Il y avait cependant un voyageur qui intriguait alors beaucoup les physiciens en ce début de siècle, en ce sens qu’il ne voulait pas se comporter comme tout le monde : ce voyageur était la lumière. Contrairement au voyageur « normal », qui met deux fois moins de temps pour aller de A en B s’il se déplace deux fois plus vite, la lumière mettait toujours le même temps pour aller de A en B, même si on montait la source de lumière sur un véhicule se dirigeant lui-même vers B, au lieu d’une source immobile située en A. C’est un peu comme si on avait découvert que pour le voyageur-lumière il ne servait à rien d’installer un tapis roulant entre A et B, quelle que soit la vitesse du tapis roulant le voyageur mettait toujours le même temps pour aller de A en B.

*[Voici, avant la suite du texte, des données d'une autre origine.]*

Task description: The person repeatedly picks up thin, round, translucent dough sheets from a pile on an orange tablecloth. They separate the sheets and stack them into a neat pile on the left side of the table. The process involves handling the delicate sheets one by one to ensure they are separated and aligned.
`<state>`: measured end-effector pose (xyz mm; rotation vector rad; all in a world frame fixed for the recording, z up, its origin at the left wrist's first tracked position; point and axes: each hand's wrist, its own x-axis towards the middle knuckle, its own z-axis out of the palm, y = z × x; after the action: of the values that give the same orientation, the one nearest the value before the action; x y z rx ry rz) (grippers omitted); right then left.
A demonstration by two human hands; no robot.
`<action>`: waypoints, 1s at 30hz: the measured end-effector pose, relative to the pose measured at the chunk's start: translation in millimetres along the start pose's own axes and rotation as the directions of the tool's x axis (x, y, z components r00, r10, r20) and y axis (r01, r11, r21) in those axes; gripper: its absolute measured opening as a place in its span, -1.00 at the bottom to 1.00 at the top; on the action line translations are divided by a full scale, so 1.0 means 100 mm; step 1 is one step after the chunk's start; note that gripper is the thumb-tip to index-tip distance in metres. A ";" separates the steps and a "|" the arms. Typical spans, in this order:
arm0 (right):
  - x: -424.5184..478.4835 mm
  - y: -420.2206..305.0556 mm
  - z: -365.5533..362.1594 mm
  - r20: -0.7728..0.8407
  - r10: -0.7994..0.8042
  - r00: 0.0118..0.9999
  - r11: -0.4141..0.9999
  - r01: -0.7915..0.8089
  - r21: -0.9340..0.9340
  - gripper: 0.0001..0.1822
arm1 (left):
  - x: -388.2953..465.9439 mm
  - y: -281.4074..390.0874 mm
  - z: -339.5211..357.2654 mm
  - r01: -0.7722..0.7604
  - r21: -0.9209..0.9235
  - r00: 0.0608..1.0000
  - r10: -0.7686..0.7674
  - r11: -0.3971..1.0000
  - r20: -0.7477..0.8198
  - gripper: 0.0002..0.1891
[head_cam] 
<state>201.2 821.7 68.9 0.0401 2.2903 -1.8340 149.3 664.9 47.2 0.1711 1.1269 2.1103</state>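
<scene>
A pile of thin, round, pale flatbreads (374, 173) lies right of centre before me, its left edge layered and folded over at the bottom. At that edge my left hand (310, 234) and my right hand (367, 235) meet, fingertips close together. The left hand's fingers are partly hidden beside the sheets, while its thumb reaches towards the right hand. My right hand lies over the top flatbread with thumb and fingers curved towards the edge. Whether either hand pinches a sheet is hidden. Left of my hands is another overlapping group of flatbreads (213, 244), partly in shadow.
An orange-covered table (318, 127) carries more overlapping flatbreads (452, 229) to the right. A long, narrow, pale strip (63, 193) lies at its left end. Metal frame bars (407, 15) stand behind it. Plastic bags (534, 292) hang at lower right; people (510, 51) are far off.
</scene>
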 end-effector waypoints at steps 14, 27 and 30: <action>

Le jeune Albert Einstein (il a 25 ans seulement en 1905) était très intrigué par ce problème. Pour tenter d’y répondre il se livra à une analyse critique très minutieuse des préjugés que la science de l’époque adoptait pour définir les distances et les temps. Et il conclut que ce n’était pas tellement la lumière qui était un voyageur « exceptionnel », mais que nos préjugés sur l’espace et le temps étaient erronés : les mesures d’espace et de temps n’étaient pas indépendantes l’une de l’autre ; nous n’avons pas le droit de dire, par exemple, que tel point B est à une distance de 5 kilomètres du point A : il faut encore dire quelle vitesse par rapport à B possède l’observateur en A lorsqu’il propose cette affirmation. Plus sera grande cette vitesse de l’observateur quand il passe en A, plus il constatera que la distance AB est petite ; et, en fait, pour le voyageur-lumière, la distance AB est nulle, ce voyageur n’aura pas « vieilli » du tout pour se rendre de A en B !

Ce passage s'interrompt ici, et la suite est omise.